Return every line of the data exactly as it appears.

*SOURCE DATA*:
────

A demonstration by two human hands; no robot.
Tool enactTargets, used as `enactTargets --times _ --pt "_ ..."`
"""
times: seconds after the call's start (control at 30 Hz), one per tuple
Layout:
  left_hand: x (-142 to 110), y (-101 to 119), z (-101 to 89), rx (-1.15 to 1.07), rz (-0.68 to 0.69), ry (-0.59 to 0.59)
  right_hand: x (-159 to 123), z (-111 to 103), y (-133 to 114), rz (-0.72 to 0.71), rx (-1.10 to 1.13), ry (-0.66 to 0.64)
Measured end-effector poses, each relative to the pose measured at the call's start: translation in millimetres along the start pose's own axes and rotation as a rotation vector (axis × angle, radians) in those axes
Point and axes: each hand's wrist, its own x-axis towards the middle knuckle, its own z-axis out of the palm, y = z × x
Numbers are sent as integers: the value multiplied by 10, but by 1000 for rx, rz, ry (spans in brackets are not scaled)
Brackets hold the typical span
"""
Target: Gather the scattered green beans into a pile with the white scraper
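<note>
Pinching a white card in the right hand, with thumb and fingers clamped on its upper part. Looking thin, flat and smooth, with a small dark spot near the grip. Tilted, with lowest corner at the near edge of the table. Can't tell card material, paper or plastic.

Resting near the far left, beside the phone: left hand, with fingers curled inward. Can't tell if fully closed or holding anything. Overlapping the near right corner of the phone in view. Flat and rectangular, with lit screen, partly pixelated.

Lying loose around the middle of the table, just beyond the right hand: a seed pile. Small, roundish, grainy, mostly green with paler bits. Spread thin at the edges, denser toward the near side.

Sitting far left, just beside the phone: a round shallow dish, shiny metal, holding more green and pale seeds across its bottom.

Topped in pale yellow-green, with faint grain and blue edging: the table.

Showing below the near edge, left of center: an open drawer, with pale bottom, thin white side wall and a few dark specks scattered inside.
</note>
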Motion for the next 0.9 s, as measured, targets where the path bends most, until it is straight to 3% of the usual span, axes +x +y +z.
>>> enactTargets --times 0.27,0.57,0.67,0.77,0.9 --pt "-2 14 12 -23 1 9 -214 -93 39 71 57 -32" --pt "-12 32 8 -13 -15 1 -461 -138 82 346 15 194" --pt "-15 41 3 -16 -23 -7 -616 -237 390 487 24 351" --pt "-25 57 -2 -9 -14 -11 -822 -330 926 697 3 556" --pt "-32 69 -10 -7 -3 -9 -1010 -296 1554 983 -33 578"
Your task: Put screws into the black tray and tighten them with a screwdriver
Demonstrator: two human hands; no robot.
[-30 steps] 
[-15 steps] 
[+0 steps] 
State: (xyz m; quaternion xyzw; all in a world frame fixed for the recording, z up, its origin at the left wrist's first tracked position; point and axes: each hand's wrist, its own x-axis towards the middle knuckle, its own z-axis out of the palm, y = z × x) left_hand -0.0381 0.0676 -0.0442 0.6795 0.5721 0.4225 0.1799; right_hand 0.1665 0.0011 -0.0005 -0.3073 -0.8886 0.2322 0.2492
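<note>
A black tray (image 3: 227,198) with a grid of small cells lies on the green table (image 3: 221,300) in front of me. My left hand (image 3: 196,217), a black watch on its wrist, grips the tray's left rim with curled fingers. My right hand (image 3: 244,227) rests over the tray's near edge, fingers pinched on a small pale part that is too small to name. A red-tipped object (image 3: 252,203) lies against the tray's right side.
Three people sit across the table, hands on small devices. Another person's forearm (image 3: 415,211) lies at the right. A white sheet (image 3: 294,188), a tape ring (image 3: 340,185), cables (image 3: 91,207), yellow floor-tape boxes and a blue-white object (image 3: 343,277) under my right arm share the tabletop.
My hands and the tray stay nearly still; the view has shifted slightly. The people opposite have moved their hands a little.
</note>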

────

*RESPONSE BOX*:
A demonstration by two human hands; no robot.
Tool enactTargets, used as `enactTargets --times _ --pt "_ ..."`
"""
times: seconds after the call's start (control at 30 Hz), one per tuple
Layout:
  left_hand: x (-142 to 110), y (-101 to 119), z (-101 to 89), rx (-1.15 to 1.07), rz (-0.68 to 0.69), ry (-0.59 to 0.59)
  right_hand: x (-159 to 123), z (-111 to 103), y (-133 to 114), rz (-0.72 to 0.71), rx (-1.10 to 1.13), ry (-0.66 to 0.64)
Measured end-effector poses, each relative to the pose measured at the call's start: translation in millimetres along the start pose's own axes and rotation as a rotation vector (axis × angle, radians) in those axes
Point and axes: each hand's wrist, its own x-axis towards the middle knuckle, its own z-axis out of the palm, y = z × x
Numbers are sent as integers: the value multiplied by 10, but by 1000 for rx, rz, ry (spans in brackets are not scaled)
Brackets hold the typical span
"""
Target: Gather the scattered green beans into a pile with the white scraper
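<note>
Pinching a white card in the right hand, with thumb and fingers clamped on its upper part. Looking thin, flat and smooth, with a small dark spot near the grip. Tilted, with lowest corner at the near edge of the table. Can't tell card material, paper or plastic.

Resting near the far left, beside the phone: left hand, with fingers curled inward. Can't tell if fully closed or holding anything. Overlapping the near right corner of the phone in view. Flat and rectangular, with lit screen, partly pixelated.

Lying loose around the middle of the table, just beyond the right hand: a seed pile. Small, roundish, grainy, mostly green with paler bits. Spread thin at the edges, denser toward the near side.

Sitting far left, just beside the phone: a round shallow dish, shiny metal, holding more green and pale seeds across its bottom.

Topped in pale yellow-green, with faint grain and blue edging: the table.

Showing below the near edge, left of center: an open drawer, with pale bottom, thin white side wall and a few dark specks scattered inside.
</note>
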Motion for the next 0.9 s, as measured, targets where the path bends most, until it is straight to 3% of the usual span, axes +x +y +z.
>>> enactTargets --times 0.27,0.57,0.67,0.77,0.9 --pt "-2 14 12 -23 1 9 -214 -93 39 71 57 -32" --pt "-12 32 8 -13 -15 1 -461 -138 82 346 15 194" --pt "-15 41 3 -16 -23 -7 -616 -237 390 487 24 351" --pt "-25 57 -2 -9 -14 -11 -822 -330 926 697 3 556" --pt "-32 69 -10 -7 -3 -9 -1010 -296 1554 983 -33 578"
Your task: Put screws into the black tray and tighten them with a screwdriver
Demonstrator: two human hands; no robot.
[-30 steps] 
[-15 steps] 
[+0 steps] 
State: (xyz m; quaternion xyzw; all in a world frame fixed for the recording, z up, its origin at the left wrist's first tracked position; point and axes: each hand's wrist, its own x-axis towards the middle knuckle, its own z-axis out of the palm, y = z × x) left_hand -0.0381 0.0676 -0.0442 0.6795 0.5721 0.4225 0.1799; right_hand 0.1665 0.0011 -0.0005 -0.3073 -0.8886 0.2322 0.2492
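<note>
A black tray (image 3: 227,198) with a grid of small cells lies on the green table (image 3: 221,300) in front of me. My left hand (image 3: 196,217), a black watch on its wrist, grips the tray's left rim with curled fingers. My right hand (image 3: 244,227) rests over the tray's near edge, fingers pinched on a small pale part that is too small to name. A red-tipped object (image 3: 252,203) lies against the tray's right side.
Three people sit across the table, hands on small devices. Another person's forearm (image 3: 415,211) lies at the right. A white sheet (image 3: 294,188), a tape ring (image 3: 340,185), cables (image 3: 91,207), yellow floor-tape boxes and a blue-white object (image 3: 343,277) under my right arm share the tabletop.
My hands and the tray stay nearly still; the view has shifted slightly. The people opposite have moved their hands a little.
</note>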

The answer is now complete.